• **INFORMATION PROVIDED**
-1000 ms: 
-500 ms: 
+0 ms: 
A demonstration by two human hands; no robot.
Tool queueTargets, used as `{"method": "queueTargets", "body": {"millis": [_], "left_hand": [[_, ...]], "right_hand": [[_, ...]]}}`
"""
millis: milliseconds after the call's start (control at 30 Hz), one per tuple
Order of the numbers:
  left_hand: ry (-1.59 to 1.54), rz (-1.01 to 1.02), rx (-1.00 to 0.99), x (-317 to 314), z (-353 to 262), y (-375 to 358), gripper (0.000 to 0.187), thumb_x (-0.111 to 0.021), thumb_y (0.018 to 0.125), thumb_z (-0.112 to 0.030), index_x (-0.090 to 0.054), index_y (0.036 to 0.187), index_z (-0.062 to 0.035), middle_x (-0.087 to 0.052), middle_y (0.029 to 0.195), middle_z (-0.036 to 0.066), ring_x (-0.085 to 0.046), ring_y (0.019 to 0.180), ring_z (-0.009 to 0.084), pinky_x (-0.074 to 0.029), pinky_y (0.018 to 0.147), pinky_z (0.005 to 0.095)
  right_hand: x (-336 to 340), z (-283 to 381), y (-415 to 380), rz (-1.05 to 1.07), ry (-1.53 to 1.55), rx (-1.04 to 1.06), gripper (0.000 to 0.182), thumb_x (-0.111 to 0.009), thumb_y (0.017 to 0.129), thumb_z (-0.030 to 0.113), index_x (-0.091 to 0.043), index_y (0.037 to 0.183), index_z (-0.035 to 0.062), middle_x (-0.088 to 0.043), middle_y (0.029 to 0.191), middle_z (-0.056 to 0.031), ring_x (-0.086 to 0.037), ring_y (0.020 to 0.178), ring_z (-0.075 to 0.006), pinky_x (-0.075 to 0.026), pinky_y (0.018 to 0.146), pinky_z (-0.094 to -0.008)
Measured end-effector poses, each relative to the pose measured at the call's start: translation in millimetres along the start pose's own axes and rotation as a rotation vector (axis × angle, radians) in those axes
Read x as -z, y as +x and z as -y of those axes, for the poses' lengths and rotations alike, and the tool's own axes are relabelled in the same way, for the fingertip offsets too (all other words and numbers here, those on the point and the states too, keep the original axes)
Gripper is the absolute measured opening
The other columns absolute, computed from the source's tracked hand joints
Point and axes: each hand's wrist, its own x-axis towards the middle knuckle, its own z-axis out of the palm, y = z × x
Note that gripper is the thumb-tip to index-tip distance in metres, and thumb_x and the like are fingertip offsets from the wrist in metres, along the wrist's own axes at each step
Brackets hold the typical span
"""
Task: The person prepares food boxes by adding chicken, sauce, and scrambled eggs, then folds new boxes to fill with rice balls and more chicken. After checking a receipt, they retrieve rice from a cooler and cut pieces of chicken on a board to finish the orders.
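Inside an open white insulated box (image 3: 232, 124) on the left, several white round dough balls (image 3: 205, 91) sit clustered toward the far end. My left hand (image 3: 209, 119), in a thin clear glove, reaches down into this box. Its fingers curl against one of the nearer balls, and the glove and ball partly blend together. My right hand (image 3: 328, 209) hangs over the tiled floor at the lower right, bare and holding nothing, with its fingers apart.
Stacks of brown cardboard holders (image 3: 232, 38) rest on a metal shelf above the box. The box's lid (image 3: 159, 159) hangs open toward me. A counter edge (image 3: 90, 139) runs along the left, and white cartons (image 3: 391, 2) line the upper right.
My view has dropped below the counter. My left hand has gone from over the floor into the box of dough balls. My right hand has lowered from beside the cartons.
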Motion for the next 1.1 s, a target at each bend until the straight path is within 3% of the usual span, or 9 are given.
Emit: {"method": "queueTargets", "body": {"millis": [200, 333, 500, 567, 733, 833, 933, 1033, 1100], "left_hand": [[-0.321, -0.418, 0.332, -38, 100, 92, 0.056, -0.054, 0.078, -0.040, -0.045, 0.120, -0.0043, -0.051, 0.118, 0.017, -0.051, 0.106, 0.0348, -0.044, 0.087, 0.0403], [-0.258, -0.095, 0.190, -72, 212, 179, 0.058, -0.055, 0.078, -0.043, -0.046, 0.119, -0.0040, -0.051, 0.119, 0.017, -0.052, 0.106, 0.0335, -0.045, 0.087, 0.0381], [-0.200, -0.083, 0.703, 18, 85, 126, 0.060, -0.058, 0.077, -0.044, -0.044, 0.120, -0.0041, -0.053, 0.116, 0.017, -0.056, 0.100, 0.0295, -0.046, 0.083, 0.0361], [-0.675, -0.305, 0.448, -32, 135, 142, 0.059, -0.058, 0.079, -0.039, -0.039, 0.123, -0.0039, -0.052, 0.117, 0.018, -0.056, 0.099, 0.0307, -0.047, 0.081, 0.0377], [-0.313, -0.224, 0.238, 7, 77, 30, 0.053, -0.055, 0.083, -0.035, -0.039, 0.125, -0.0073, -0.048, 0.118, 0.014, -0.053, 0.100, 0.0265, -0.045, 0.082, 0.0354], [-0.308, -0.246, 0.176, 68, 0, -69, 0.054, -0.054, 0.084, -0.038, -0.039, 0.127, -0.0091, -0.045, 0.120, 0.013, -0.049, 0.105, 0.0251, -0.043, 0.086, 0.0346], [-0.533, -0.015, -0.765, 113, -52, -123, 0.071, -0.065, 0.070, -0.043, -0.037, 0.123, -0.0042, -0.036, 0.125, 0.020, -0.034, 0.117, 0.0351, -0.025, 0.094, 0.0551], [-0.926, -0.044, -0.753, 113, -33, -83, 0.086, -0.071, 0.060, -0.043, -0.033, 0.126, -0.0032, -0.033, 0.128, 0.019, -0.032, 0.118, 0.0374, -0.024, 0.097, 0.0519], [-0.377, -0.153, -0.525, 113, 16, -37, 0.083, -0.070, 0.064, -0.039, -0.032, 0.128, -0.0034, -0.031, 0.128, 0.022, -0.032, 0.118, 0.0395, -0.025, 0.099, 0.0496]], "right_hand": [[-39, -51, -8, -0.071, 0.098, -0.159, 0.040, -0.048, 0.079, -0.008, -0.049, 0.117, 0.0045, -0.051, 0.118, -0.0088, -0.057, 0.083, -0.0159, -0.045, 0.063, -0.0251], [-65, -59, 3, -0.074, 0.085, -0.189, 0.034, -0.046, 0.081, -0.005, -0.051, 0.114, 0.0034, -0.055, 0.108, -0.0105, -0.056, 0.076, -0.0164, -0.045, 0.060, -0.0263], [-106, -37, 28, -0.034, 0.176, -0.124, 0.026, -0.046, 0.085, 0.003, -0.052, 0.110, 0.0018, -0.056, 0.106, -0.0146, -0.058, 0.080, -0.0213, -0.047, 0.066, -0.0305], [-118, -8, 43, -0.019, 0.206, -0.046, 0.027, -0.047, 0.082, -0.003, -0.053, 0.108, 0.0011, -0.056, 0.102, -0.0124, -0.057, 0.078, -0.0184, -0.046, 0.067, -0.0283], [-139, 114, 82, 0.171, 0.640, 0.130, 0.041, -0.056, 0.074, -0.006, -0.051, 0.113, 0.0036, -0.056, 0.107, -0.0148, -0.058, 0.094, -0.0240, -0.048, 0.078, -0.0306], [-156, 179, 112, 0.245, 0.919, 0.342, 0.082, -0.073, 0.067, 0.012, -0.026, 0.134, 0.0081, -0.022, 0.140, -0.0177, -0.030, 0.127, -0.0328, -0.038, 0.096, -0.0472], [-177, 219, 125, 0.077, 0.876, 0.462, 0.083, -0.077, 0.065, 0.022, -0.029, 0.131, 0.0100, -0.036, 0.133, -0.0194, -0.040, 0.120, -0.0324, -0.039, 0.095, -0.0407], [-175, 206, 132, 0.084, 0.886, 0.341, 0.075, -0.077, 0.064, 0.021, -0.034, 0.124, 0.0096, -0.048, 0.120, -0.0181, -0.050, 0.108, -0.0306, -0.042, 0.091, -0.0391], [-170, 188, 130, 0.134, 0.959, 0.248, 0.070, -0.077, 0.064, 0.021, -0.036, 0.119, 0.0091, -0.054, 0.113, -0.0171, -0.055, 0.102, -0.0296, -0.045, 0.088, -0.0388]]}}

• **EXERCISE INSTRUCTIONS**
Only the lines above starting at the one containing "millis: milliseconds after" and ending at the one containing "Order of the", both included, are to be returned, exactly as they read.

• **RESPONSE AREA**
millis: milliseconds after the call's start (control at 30 Hz), one per tuple
Order of the numbers:

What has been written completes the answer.